In 2008, McLellan became a research fellow at the National Institutes of Health (NIH) Vaccine Research Center. “I always wanted to help people. I feel like you have some responsibility for making a positive impact on society,” McLellan said. “That’s why I pivoted after graduate school to go into structure-based vaccine design. I thought, ‘What better way to try to have an impact than to create vaccines and isolate antibodies and work on infectious diseases?’”
At NIH, while completing research under Peter Kwong, who pioneered methods for structure-based vaccine design in efforts to create an HIV vaccine, McLellan began collaborating with Graham, who was the deputy director and chief of the viral pathogens laboratory at the National Institute of Allergy and Infectious Diseases. Together, McLellan and Graham isolated and constructed 3D molecular models of the RSV fusion protein. They found that by locking the surface proteins into their prefusion form, they would elicit a stronger immune response. Their findings influenced the NIH Vaccine Research Center to take a more intentional approach to designing vaccines against emerging viruses that could trigger pandemics.
In 2013, McLellan became an assistant professor at Dartmouth College Geisel School of Medicine and established his own lab. Here, he began focusing on coronaviruses such as SARS and MERS, which had just emerged in late 2012. His work with Graham on RSV would prove foundational to his success.
When one of Graham’s postdoctoral students returned from Saudi Arabia with a respiratory infection, Graham’s analysis detected the HKU1 coronavirus, and McLellan’s team, including postdoctoral scientist Nianshuang Wang, determined that the addition of two residues of proline, an amino acid known for its rigidity, stabilized the spike proteins. “With the two prolines, it substantially stabilizes the protein, keeping it in the form as it exists on the surface of the infectious virus,” McLellan explained. “That way, you're raising an immune response that recognizes the actual pathogen really well.” The researchers called this strategy the 2P mutation.
In January 2020, Graham asked McLellan if he and his team would continue to collaborate to make “the world’s fastest vaccine” in response to the novel coronavirus SARS-CoV-2, the causative agent of COVID-19. Immediately, McLellan told his team, “We're going to race, get ready.” As soon as the genome sequence was released, the team got to work, and by February 2020, they had applied the 2P mutation to stabilize the SARS-CoV-2 spike protein. Their work was incorporated into the COVID-19 mRNA vaccines developed and released in late 2020 by Pfizer-BioNTech and Moderna – the first vaccines to contain elements of structure-based vaccine design and stabilized spike proteins. These vaccines direct a person’s cells to make a viral spike protein and evoke an immune response without ever having been exposed to the virus. If the person is later exposed, their immune system will recognize and attack the virus before it can infect healthy cells.
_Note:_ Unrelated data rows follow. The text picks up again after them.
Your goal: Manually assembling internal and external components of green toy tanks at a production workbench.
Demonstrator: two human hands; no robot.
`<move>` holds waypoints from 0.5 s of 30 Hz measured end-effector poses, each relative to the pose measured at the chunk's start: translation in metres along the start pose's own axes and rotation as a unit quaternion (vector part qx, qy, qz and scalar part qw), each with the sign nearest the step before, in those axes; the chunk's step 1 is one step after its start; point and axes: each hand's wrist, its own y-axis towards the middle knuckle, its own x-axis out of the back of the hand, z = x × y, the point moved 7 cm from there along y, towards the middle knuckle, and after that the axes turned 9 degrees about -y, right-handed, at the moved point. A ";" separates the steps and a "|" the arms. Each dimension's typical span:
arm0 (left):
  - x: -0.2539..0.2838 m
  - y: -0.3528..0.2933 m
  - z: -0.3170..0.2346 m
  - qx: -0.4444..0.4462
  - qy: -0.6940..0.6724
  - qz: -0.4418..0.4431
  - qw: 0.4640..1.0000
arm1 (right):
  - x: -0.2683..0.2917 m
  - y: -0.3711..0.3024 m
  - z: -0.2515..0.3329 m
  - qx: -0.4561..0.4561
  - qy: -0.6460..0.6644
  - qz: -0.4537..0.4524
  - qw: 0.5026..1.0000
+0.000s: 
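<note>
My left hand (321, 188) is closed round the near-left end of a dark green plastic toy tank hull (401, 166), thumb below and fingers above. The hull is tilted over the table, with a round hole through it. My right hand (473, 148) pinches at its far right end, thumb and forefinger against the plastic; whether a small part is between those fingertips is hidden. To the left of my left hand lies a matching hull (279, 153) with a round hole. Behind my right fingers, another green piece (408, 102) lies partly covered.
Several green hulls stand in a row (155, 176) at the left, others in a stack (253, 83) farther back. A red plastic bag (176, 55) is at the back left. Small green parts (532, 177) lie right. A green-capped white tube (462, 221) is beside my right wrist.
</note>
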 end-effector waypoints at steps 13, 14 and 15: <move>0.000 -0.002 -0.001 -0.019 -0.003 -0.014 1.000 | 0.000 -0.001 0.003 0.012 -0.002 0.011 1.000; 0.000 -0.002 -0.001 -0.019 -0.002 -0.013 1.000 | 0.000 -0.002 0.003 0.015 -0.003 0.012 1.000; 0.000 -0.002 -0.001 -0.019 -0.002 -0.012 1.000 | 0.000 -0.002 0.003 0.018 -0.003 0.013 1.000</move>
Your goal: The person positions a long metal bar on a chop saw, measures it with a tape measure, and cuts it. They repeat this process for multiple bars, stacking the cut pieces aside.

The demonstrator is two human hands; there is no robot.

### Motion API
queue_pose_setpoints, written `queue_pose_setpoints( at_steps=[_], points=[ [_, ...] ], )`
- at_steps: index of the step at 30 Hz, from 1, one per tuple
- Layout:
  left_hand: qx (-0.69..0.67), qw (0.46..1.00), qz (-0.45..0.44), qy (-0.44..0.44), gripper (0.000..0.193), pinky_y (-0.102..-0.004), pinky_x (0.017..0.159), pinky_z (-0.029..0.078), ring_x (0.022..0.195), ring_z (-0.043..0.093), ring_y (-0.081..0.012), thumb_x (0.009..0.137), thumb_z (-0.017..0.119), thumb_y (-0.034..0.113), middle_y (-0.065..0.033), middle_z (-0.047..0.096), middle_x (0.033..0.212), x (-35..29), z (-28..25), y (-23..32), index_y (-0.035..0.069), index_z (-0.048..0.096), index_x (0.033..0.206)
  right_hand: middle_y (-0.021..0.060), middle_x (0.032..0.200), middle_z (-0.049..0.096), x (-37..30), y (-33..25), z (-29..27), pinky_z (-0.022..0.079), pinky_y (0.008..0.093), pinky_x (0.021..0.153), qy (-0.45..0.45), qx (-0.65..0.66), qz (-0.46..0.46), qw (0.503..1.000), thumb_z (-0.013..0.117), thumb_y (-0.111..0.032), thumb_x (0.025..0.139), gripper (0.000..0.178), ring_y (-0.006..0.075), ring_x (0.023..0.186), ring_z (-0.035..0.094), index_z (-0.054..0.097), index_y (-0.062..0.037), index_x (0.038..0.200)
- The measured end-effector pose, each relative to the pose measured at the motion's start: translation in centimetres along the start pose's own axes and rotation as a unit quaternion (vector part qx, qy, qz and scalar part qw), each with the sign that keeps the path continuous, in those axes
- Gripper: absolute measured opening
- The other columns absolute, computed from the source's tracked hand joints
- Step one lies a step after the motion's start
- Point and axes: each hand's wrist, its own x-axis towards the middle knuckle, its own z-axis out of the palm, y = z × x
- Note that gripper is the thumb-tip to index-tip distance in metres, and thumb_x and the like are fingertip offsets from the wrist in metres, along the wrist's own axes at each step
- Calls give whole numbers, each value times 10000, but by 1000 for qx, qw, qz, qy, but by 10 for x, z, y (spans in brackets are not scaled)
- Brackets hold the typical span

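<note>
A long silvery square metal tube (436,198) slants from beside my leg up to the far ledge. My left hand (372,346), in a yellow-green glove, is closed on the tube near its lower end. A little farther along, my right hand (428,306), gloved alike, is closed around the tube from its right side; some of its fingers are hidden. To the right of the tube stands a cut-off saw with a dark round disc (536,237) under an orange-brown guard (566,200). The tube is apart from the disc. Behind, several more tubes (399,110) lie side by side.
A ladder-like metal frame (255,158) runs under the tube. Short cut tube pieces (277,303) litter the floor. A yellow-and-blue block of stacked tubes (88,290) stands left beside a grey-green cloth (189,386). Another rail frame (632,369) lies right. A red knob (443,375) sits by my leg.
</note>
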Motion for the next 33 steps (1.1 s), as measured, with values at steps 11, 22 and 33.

Another success came in 2023 as the Food and Drug Administration approved the RSV vaccine Arexvy®, which used McLellan and Graham’s research to stabilize the RSV fusion protein and enable the body to develop strong antibodies against it. Their stabilizing mutations also could fuel the development and production of even more vaccines in the future.
McLellan’s honors include the National Academy of Sciences Award in Molecular Biology in 2023, Dartmouth College McGuire Family Prize for Societal Impact in 2022, and the International Vaccine Institute-SK Bioscience Park MahnHoon Award, which he shared with Graham in 2024. He serves as the Robert A. Welch Chair in Chemistry at The University of Texas at Austin. “Getting into structure-based vaccine design, you think, ‘If I can help make one vaccine, that would be an incredible career achievement.’ But we've already done it twice, for RSV and coronaviruses, and now we have other things in clinical trials for different viruses,” McLellan said. “There are not a lot of viral vaccines that have been created in the history of man, and so to help contribute to two of them and possibly more – I'm very proud of that.”